Em entrevista recheada de denúncias contra países ocidentais, que fecharam o cerco e isolaram Moscou, a porta-voz ainda acusou os Estados Unidos de financiarem laboratórios na Ucrânia com o objetivo de desenvolver “componentes de armas biológicas”, onde havia amostras de cólera e antrax, entre outros elementos letais. Um porta-voz do Pentágono afirmou que “esta desinformação russa absurda é patentemente falsa”.
Nesta quarta, a operadora ucraniana de energia Ukrenergo afirmou que a produção da usina de Tchernóbil, origem da pior catástrofe nuclear civil, em 1986, “está totalmente desconectada da rede de energia elétrica devido às ações militares dos ocupantes russos. O local não tem mais fornecimento de energia elétrica.”
O décimo quarto dia de guerra começou com a promessa de um novo cessar-fogo temporário para permitir a saída de civis por corredores humanitários. As outras tréguas anunciadas até aqui não foram respeitadas, deixando centenas de milhares de pessoas presas em cidades sitiadas, sem acesso a água potável e medicamentos.
A Rússia prometeu respeitar uma trégua das 9h às 21h do horário local (4h às 16h no horário de Brasília) desta quarta-feira. Nesta manhã, a vice-primeira-ministra ucraniana Irina Vereshchuk afirmou que os dois lados do conflito concordaram em respeitar o cessar-fogo.
O anúncio de trégua desta quarta foi semelhante o de terça (8), que prometia a fuga segura pelas cidades de Kiev, Kharkiv, Chernihiv, Sumi e Mariupol. Até agora, no entanto, apenas um corredor funcionou de fato, saindo de Sumi, na terça, quando cerca de 5.000 pessoas deixaram a cidade.
A situação é tensa sobretudo em Mariupol, cidade portuária ao sul totalmente cercada por tropas russas há mais de uma semana, onde a Cruz Vermelha descreve a situação dos civis como “apocalíptica”.
Moradores se abrigam nos subsolos para se protegerem dos bombardeios constantes, sem acesso a comida, água, energia ou aquecimento, e sem poder retirar os feridos.
Um cessar-fogo na região já havia falhado no sábado. O governo ucraniano disse que 30 ônibus e oito caminhões de suprimentos foram bombardeados pela Rússia na terça-feira, violando o cessar-fogo, e não conseguiram chegar à região. Moscou culpou Kiev por não deter o fogo.
Nas duas maiores cidades da Ucrânia, Kiev e Kharkiv, a oferta de corredores humanitários do governo russo forçaria os civis a irem para a própria Rússia ou sua aliada Belarus, propostas rejeitadas pelo governo ucraniano.

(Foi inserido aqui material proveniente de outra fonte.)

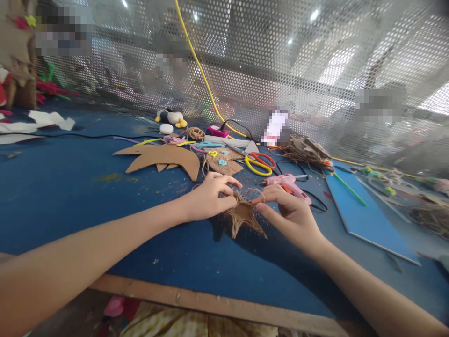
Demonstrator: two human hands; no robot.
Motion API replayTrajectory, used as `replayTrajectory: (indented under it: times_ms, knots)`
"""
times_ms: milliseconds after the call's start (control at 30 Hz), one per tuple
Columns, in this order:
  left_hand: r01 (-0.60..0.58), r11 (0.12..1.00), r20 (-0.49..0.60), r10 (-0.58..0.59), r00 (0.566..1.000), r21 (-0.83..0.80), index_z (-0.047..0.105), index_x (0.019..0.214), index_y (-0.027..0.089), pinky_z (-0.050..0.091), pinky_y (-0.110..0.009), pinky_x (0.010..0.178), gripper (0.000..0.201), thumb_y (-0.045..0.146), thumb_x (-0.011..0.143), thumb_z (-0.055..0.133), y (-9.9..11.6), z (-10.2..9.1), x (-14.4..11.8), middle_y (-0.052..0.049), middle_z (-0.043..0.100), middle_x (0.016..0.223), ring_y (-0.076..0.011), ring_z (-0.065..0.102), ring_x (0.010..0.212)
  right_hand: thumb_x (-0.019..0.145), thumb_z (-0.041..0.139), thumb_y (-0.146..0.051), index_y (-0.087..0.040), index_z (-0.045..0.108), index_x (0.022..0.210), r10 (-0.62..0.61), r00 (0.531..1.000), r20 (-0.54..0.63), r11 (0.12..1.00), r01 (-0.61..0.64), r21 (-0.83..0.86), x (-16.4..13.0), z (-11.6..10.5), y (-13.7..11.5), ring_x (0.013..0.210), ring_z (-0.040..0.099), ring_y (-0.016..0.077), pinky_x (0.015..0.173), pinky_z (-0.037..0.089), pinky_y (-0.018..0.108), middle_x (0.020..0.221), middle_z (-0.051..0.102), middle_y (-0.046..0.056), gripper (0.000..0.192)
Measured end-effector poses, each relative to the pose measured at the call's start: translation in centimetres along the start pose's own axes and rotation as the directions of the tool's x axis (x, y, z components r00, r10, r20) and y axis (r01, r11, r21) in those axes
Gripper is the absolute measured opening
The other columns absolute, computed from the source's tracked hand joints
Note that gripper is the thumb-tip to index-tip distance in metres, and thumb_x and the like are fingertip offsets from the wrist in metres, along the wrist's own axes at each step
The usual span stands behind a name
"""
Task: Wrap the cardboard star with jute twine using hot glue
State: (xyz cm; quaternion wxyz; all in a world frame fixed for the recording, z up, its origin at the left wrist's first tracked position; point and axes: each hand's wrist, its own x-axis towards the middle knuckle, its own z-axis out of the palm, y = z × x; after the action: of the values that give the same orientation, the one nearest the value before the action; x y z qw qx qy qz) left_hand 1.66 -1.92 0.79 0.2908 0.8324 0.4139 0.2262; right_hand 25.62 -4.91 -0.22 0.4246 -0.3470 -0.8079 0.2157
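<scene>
My left hand (210, 196) pinches the twine-wrapped star (242, 216) at its left edge, low over the blue tabletop (70, 196), right hand (291, 213) fingers closed on its twine loop, pink glue gun (289, 183) just behind.

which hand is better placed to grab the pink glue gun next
Right, most likely. The right hand pinches the jute-wrapped star just in front of the pink glue gun, while the left hand presses the star's far side, farther from it.
</scene>
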Motion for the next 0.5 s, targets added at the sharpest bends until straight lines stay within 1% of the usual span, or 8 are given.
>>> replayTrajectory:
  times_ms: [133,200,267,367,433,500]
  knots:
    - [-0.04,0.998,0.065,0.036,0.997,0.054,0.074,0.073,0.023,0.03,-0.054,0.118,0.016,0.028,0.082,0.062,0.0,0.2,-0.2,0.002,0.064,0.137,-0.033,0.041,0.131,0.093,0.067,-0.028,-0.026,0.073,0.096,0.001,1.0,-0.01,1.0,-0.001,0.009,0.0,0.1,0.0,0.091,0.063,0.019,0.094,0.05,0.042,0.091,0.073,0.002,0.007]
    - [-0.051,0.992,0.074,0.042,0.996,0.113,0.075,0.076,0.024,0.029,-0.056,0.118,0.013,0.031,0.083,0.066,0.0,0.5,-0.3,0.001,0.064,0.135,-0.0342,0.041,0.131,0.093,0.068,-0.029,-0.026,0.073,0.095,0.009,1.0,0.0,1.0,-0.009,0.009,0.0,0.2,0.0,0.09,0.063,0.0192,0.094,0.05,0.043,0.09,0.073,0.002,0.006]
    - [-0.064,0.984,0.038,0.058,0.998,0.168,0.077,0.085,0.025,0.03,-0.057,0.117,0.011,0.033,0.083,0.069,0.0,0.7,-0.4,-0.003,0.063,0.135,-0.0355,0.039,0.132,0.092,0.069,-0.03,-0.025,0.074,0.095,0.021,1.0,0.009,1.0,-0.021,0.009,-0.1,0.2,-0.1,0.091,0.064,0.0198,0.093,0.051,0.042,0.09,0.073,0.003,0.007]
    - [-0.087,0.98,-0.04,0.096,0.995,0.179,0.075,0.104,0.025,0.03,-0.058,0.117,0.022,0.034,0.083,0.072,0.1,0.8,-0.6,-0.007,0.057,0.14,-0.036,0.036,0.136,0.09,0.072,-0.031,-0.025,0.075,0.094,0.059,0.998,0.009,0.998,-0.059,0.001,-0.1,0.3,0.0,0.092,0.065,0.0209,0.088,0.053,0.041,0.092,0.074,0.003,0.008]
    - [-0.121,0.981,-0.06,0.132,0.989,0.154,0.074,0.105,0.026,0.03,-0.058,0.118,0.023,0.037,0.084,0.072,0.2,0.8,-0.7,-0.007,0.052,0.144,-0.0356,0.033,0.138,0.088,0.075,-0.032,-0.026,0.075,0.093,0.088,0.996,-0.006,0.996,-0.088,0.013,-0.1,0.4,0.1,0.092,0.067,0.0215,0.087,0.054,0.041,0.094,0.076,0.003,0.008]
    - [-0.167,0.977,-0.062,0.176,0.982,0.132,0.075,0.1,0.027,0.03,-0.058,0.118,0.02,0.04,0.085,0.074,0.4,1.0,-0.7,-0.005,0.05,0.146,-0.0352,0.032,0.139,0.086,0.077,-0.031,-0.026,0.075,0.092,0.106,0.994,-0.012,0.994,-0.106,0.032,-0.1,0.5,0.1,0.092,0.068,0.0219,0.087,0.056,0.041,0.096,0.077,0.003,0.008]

Nesta quarta, Zelenski afirmou que só o estabelecimento de uma zona de exclusão aérea sobre a ucrânia pode evitar uma catástrofe humanitária, que seria de responsabilidade da comunidade internacional.
“A Rússia usa mísseis, aviões e helicópteros contra nós, contra civis, contra nossas cidades, contra nossa infraestrutura. É dever humanitário do mundo responder”, disse ele, em discurso televisionado.
Mais de 2 milhões de pessoas fugiram da Ucrânia desde que o presidente Vladimir Putin invadiu o país há duas semanas.
A guerra rapidamente lançou a Rússia em um isolamento econômico nunca antes visto em uma economia desse porte. Os Estados Unidos proibiram na quarta-feira as importações de petróleo russo.
Empresas ocidentais também têm se retirado do mercado russo, como Starbucks, Coca-Cola e Pepsi. A mais simbólica, no entanto, é o McDonald’s, que anunciou na terça-feira que estava fechando seus quase 850 restaurantes no país. A primeira loja russa da rede, que atraiu enormes filas para a praça Púchkin, em Moscou, quando foi inaugurada em 1990, foi um emblema do fim da Guerra Fria.